Book Review - 'The Café at the Edge of the Woods' by Mikey Please

'The Café at the Edge of the Woods' is a very funny picture book for all ages and genders.

It is about an ordinary woman, Rene, who builds with her own two hands a café at the edge of the woods (as you do). It turns out she lives in a fantasy and fairy tale world, and upon opening her café she employs a little green guy named Glumfoot as a waiter (he's the only applicant to show). In order for her business to succeed, Rene has to learn to cook for all kinds of customers, such as giant ogres. This chef needs to learn to cope, adapt, and not judge, and alter old recipes, and try new ones.

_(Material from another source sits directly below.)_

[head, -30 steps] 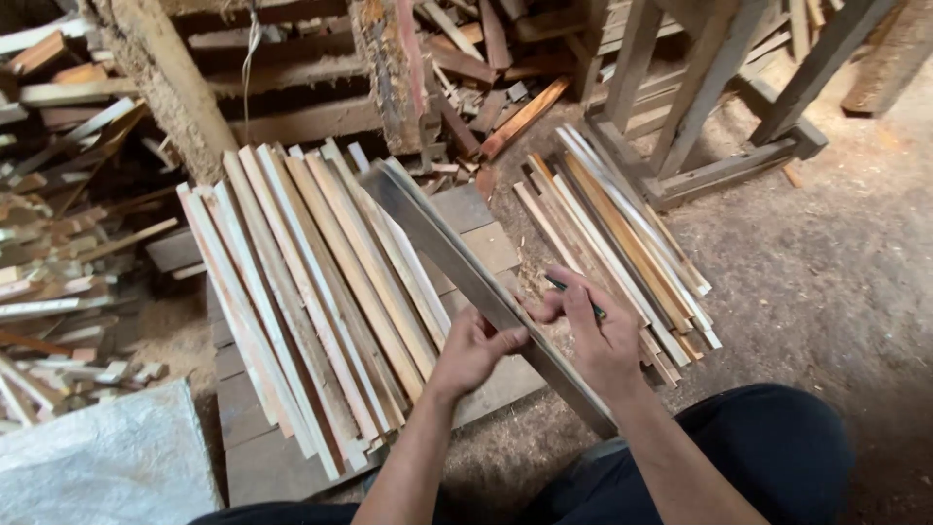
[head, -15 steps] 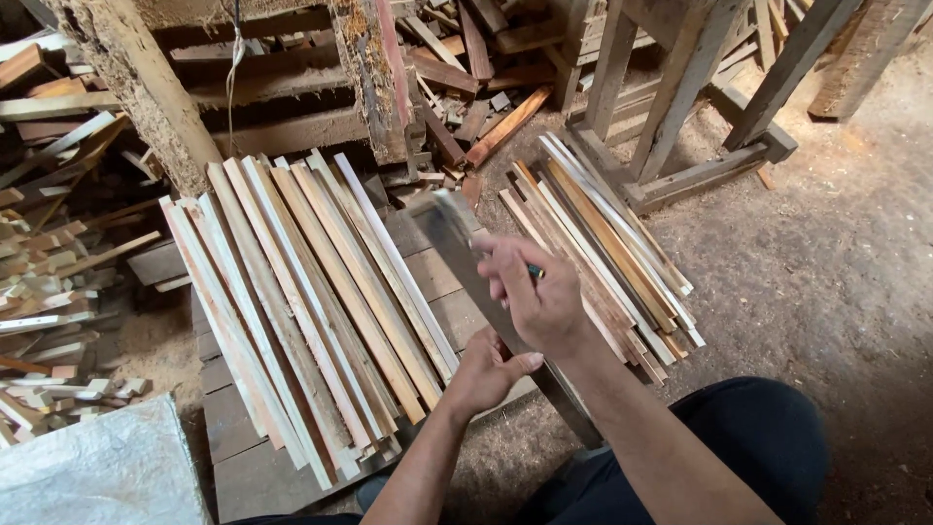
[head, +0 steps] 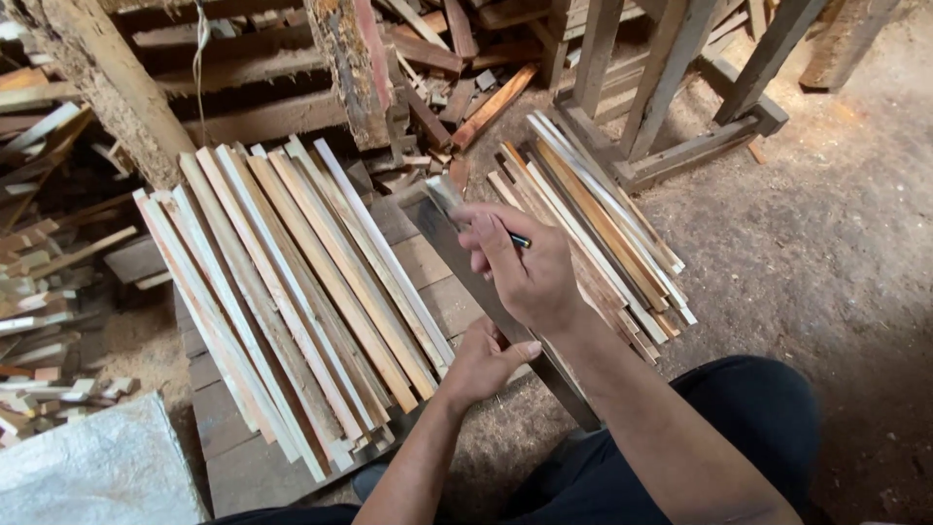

The artwork is great, bold, rustic, shadowy, cartoony and expressive. The narrative is told in rhyme, though not always consistently, at least on the ending verses. There is a good, solid message about tolerance, adapting to change, never giving up your dreams, and growing and developing in your craft and talents, and expanding your horizons, for "fine cuisine" can mean different things to different people.

Rene could be described as "a smallminded chef with big dreams", which is an oxymoron that she needs to fix, pronto.

The humour is on point, for anyone of any age, gender, background, brow metric, and taste. Heh.

(The book's jokes are better than mine, I assure you).

'The Café at the Edge of the Woods' reminds me strongly of 'Imelda and the Goblin King''Julia's House for Lost Creatures''Heckedy Peg''A Spoonful of Frogs', and 'The Bakery Dragon'.

Fun is on the menu!

Funny, fantasy, folklore, often fetid and foul, foodie stuff, prepared by a fine writer and artist chef de cuisine, Mikey Please.